I believe these techniques are now cheaper to apply because AI can help generate and maintain significant parts of the validation stack. That should make higher quality outcomes more achievable. It still depends on skilled engineering professionals with the right experience, vocabulary, and judgment to pilot the agents.
Looking ahead, I can imagine an ideal pairing model where an expert engineer pairs with an expert product or business analyst and ships high-quality products at high velocity. Specialists in UX, accessibility, security, and computational domains remain highly valuable. Although, when those specialists are not immediately available, the baseline should improve with agentic AI, as long as validation and process automation are treated as first-class parts of the workflow.

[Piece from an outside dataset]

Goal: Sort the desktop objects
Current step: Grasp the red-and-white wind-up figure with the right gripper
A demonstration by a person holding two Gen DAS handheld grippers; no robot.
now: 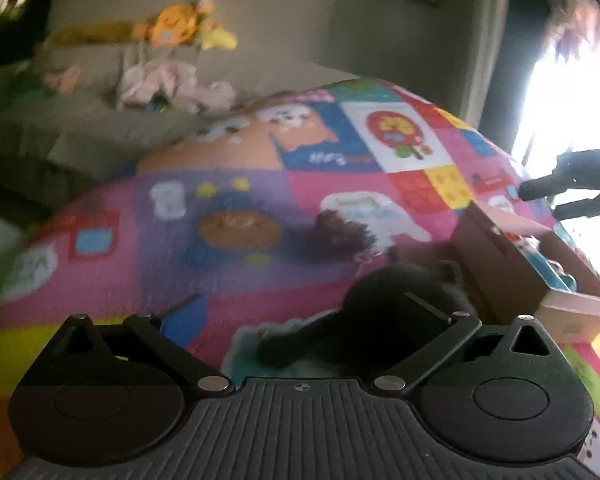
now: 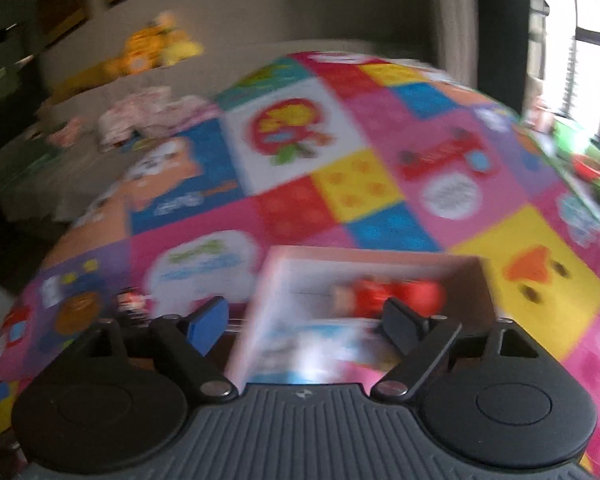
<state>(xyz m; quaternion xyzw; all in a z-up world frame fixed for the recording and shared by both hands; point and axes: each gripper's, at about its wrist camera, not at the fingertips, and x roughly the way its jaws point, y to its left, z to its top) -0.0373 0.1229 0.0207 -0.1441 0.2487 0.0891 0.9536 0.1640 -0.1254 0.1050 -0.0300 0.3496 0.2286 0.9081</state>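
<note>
Right wrist: right tongs [image 2: 312, 320] wide apart, seemingly empty, over box [image 2: 472, 280].

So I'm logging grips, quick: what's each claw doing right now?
Left claw: open; a black furry object lies between the fingers, not pinched.
Right claw: open over the cardboard box, holding nothing.
</note>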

I am currently working on changing workplace practices substantially in my own organisation, and I expect that change to continue for several years as more quality automation gets embedded into AI coding tooling. I wrote about workplace change previously in Changing workplace practices. The shift is affecting engineers in different ways. Some are fearful, or simply sad that ways of working they enjoyed are changing. Others feel less well placed to succeed with these new tools. On the flip side, a number of my colleagues are enjoying programming more than ever before, and some are optimistic because of the engineering practices now possible and the value we can deliver to clients and wider society. In times of significant change, uncertainty is unavoidable and difficult to navigate. I take it very seriously that part of my role as a leader is to help people through that change and so I have spent a lot of time becoming a AI-native engineer to keep up to date.

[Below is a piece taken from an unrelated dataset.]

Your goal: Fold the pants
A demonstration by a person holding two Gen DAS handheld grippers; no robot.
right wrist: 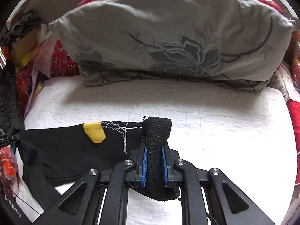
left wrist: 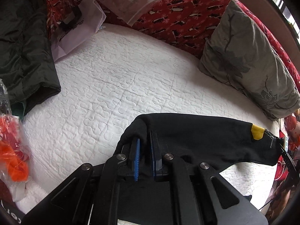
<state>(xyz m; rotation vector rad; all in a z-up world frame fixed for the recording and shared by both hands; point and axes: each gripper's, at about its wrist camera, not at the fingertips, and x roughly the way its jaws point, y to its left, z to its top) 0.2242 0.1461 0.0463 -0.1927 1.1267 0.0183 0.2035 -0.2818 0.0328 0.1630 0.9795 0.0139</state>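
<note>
Black pants [right wrist: 61, 150] stretched betw. left gripper [left wrist: 145, 146] & right gripper [right wrist: 154, 142], both clamped on fabric, above white quilt [left wrist: 116, 86]

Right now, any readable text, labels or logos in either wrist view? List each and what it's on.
"ker": a partial, sideways fragment on a dark object at the lower-left edge of the right wrist view; the rest is cut off.
Dark print on the white bag: too blurred to read.
White line drawing beside the yellow patch on the black pants: a graphic, no letters legible.
</note>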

I also still believe Test-Driven Development (TDD) is one of the best processes for humans, and AI has not made it less important for humans to practice it when they are developing software manually. What has changed is that we increasingly rely on agent tooling to execute parts of the validation workflow: making incremental changes, running checks, and surfacing improvement opportunities. Today, users still do a lot of heavy lifting in prompts to push beyond the simplest validations, but agent modes and skills can increasingly coach models to use richer signals such as code coverage, performance checks, and security checks on every change. I do not think the internal process an agent follows is literally TDD in the human sense, because its generation process is based on statistical weighting rather than human-style requirement decomposition. That is acceptable to me as long as we can prove that quality is objectively as good as, or better than, human-only engineering through strong validation techniques. The only challenge is that I don’t know what we can call this new quality practice just yet. That makes it hard to communicate the technique to your peers. I do though find Dave Farley’s Modern Software Engineering to be a useful framing for the kind of behaviour we need from software professionals particualarly now that there is some low risk, low impact areas of software that may not need software engineers at all, in the same way you don’t need a structual engineer to help you build a shed. I have attempted to coin the term LLM-Augemented Outside-in Design at work, but I doubt that will stick because it doesn’t roll off the tongue. I see others in the industry attempting co-opt the term TDD to apply it to the agents validation flow and I don’t think that really makes sense to do given humans still need to follow the original practice (one test/requirement at a time). Perhaps those voices will win out and perhaps it won’t matter if the AI becomes truely ubiquitous. Only time will tell.
The only time I am not using AI augmentation is when I have no internet connection or my agent is down. Lets hope we can be just as productive with local models in the future, otherwise we will once again be in the position of being serfs in a thiefdom, as Nvidea and others hold all the captial goods in thier token factories.